__Work required__.
Print nothing beyond the line with "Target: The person": every line from the beginning of the data up to it, that line included, and no pictures.

__Dataset content__.
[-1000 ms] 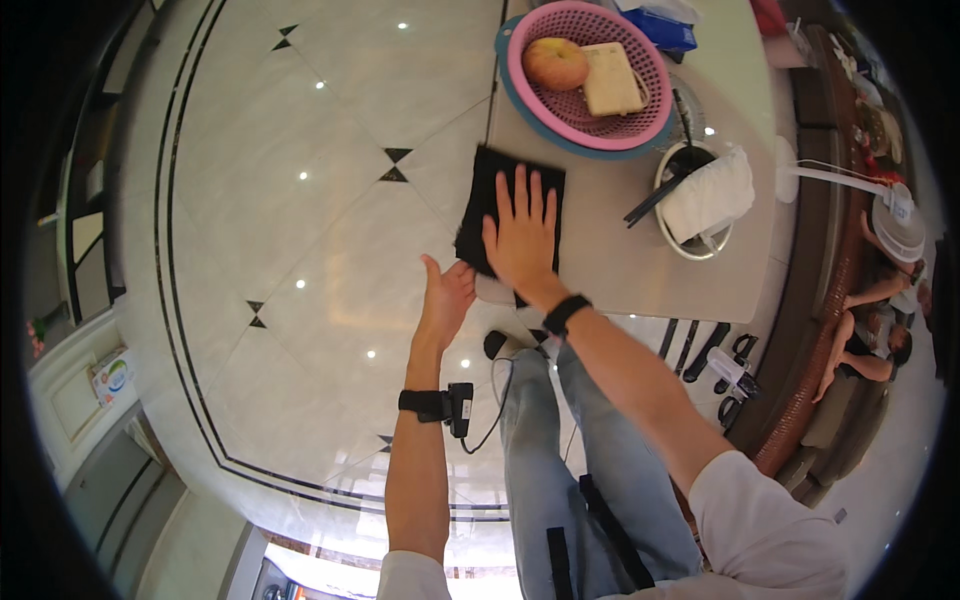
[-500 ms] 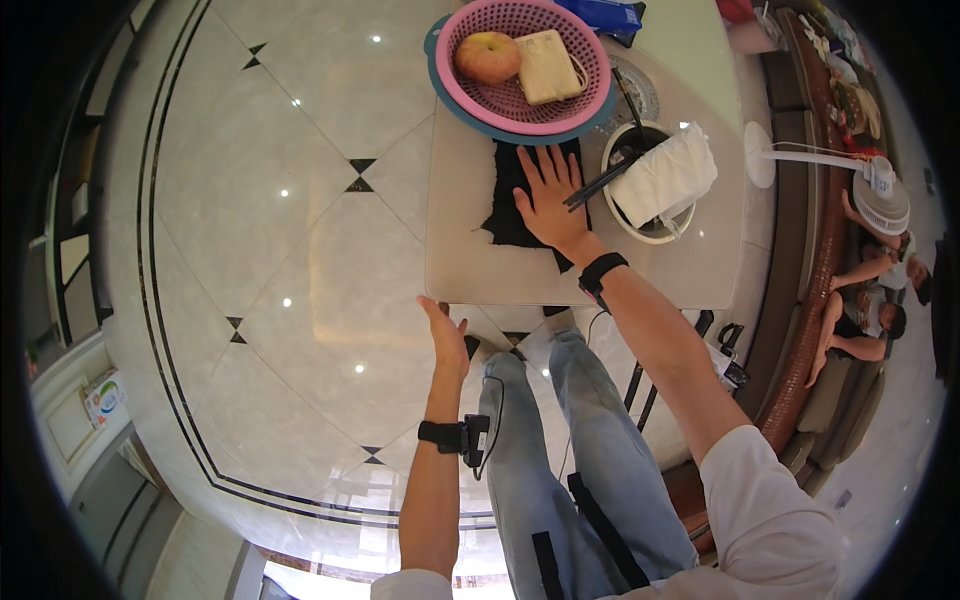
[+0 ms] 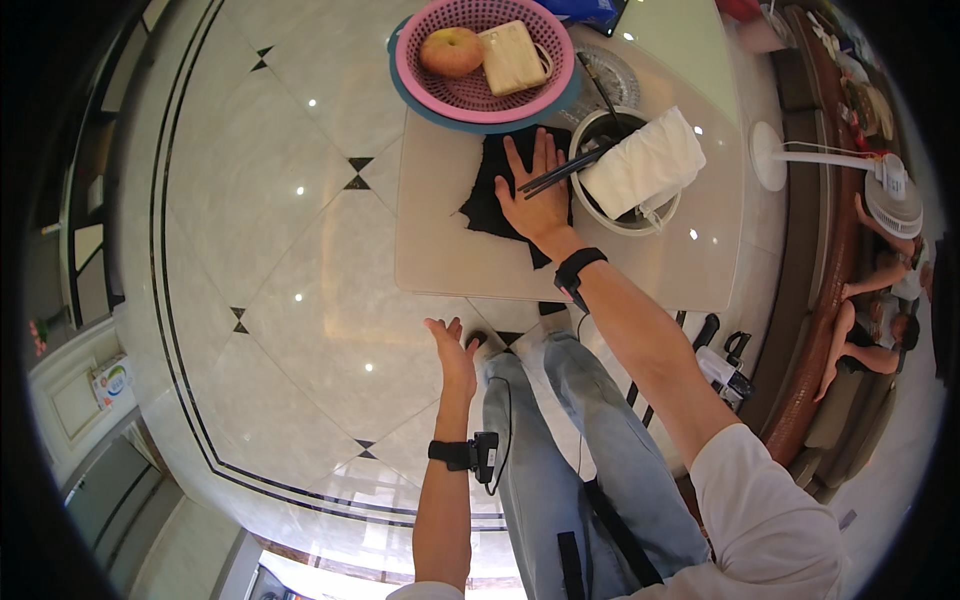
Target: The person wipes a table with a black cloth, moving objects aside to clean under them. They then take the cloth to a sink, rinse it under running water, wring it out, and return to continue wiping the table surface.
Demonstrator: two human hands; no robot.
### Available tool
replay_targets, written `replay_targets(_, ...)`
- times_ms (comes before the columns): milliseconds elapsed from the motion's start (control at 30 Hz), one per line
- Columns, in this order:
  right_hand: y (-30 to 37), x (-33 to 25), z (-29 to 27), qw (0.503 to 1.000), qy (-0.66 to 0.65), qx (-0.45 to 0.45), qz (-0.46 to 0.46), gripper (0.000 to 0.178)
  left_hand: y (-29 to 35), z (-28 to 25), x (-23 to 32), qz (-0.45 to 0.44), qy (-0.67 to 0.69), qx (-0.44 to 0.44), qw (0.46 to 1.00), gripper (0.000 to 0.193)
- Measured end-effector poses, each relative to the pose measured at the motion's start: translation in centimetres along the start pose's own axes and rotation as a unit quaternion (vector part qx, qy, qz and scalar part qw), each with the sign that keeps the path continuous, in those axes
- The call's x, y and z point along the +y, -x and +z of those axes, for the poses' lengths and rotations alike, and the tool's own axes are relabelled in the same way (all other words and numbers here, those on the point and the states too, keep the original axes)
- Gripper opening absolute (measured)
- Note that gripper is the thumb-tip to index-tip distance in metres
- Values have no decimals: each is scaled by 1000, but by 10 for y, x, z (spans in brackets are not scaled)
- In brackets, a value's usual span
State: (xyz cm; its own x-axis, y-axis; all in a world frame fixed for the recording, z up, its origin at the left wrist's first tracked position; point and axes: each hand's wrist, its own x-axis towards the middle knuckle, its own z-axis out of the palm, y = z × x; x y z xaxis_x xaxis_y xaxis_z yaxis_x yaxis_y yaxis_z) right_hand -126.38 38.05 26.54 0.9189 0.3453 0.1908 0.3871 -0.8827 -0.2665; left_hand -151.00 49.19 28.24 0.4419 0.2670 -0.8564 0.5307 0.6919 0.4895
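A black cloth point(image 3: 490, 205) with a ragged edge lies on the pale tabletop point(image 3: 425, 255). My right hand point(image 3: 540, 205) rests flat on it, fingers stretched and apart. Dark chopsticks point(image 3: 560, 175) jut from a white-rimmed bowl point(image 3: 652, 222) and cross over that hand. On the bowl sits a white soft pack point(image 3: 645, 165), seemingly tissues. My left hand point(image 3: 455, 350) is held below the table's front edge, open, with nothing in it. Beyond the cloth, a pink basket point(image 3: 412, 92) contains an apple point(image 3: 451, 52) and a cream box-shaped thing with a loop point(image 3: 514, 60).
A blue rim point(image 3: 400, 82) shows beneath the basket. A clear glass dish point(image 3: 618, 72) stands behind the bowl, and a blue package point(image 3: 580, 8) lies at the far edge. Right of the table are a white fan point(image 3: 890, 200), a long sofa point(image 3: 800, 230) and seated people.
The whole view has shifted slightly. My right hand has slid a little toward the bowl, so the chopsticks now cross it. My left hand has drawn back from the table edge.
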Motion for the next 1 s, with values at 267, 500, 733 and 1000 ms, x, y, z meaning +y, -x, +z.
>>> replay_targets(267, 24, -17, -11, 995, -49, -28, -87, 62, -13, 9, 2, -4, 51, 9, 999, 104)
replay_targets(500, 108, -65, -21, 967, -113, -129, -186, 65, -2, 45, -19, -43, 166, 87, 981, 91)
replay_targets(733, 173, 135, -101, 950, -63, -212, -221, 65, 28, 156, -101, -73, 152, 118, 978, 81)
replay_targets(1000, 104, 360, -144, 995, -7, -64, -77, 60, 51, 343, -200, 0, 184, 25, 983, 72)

__Answer below__.
[-1000 ms] 
[-500 ms] 
[+0 ms] 
Target: The person wipes a table with a black cloth, moving objects aside to clean under them. They then take the cloth to a sink, rinse it under running water, wring it out, and return to continue wiping the table surface.

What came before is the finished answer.